Efficient \(O(K)\) Mutual Distillation: Using a virtual average expert to align others simplifies complexity and is transferable to other multi-expert scenarios.
"Low-level sharing, high-level specificity": Strategically placing MDis in the first layer balances sharing useful information without losing expert diversity.
Plug-and-play adaptation: Freezing old parameters to adapt to new constraints provides a practical path for evolving logistics systems.

Limitations & Future Work¶

Linear growth of experts: One expert per basic constraint may lead to pool bloat as the number of constraints increases.
Encoder-centric modification: CoE replaces the encoder FFN; the decoder structure remains unchanged, leaving open whether the decoding stage should also be expert-organized.
Reliance on explicit enumeration: The method assumes tasks can be decomposed into a discrete set \(CS\). Its validity for coupled or non-decomposable constraints remains to be seen.

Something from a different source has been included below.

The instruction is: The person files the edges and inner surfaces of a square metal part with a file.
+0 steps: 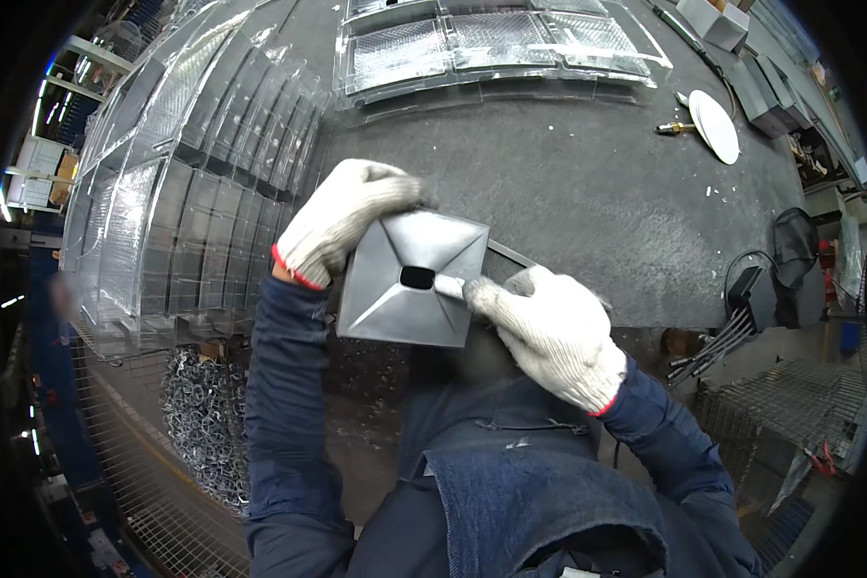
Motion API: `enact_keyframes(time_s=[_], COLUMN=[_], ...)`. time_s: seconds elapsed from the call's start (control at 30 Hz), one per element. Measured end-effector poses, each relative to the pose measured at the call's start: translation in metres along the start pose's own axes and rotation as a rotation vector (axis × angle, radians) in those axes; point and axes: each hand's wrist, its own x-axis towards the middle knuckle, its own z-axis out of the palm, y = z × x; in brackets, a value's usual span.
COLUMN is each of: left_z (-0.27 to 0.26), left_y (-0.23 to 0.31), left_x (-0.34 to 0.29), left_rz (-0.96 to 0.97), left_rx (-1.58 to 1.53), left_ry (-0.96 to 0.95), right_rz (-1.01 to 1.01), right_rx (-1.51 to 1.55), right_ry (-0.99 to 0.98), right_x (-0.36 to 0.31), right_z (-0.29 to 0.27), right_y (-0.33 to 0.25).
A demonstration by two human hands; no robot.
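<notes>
Left fingers (pixel 391 193) gripping metal piece (pixel 409 306), hole (pixel 416 278) upward, right fingers (pixel 491 299) pinching crosswise white stub (pixel 448 286)

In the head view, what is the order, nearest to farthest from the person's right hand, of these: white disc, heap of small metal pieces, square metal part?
From the right hand:
1. Square metal part: at its fingertips, to the left.
2. White disc: on the bench, upper right.
3. Heap of small metal pieces: lower left.
</notes>
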Motion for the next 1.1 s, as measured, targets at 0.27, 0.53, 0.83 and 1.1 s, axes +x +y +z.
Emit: enact_keyframes(time_s=[0.27,0.53,0.83,1.1], left_z=[0.007,0.002,-0.006,0.003], left_y=[0.001,-0.012,-0.016,-0.016], left_x=[0.025,0.031,0.040,0.032], left_rz=[-0.067,-0.033,0.020,-0.011], left_rx=[0.049,0.044,0.086,0.129], left_ry=[-0.022,0.016,-0.055,-0.010], right_rz=[-0.031,-0.013,-0.047,-0.070], right_rx=[-0.180,-0.228,-0.269,-0.328], right_ry=[-0.089,-0.193,-0.174,-0.129], right_x=[0.029,0.027,0.022,0.011], right_z=[0.025,0.017,0.005,-0.002], right_y=[0.000,-0.004,-0.004,-0.001])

vs. Shared Dense Models: Unlike models that suffer from negative transfer, CoEKS preserves specificity through constraint-specific experts.
vs. Node-level MoE: Unlike node-level routing, CoEKS experts are bound to constraint semantics, providing a task-level field of view.
vs. Adapter-based Adaptation: While others add global adapter layers, CoEKS inserts modules with clear semantic roles and prevents forgetting by freezing known parameters.

Rating¶

Novelty: ⭐⭐⭐⭐⭐ High. Encoding the structural prior of VRP as a CoE architecture is clear and intuitive.
Experimental Thoroughness: ⭐⭐⭐⭐⭐ Extensive testing across 48 tasks, OOD scenarios, and dual backbones.
Writing Quality: ⭐⭐⭐⭐ Clear structure and flow, though requires VRP background to parse variants.
Value: ⭐⭐⭐⭐⭐ Significant breakthrough for OOD cross-task VRP and practical for real-world deployment.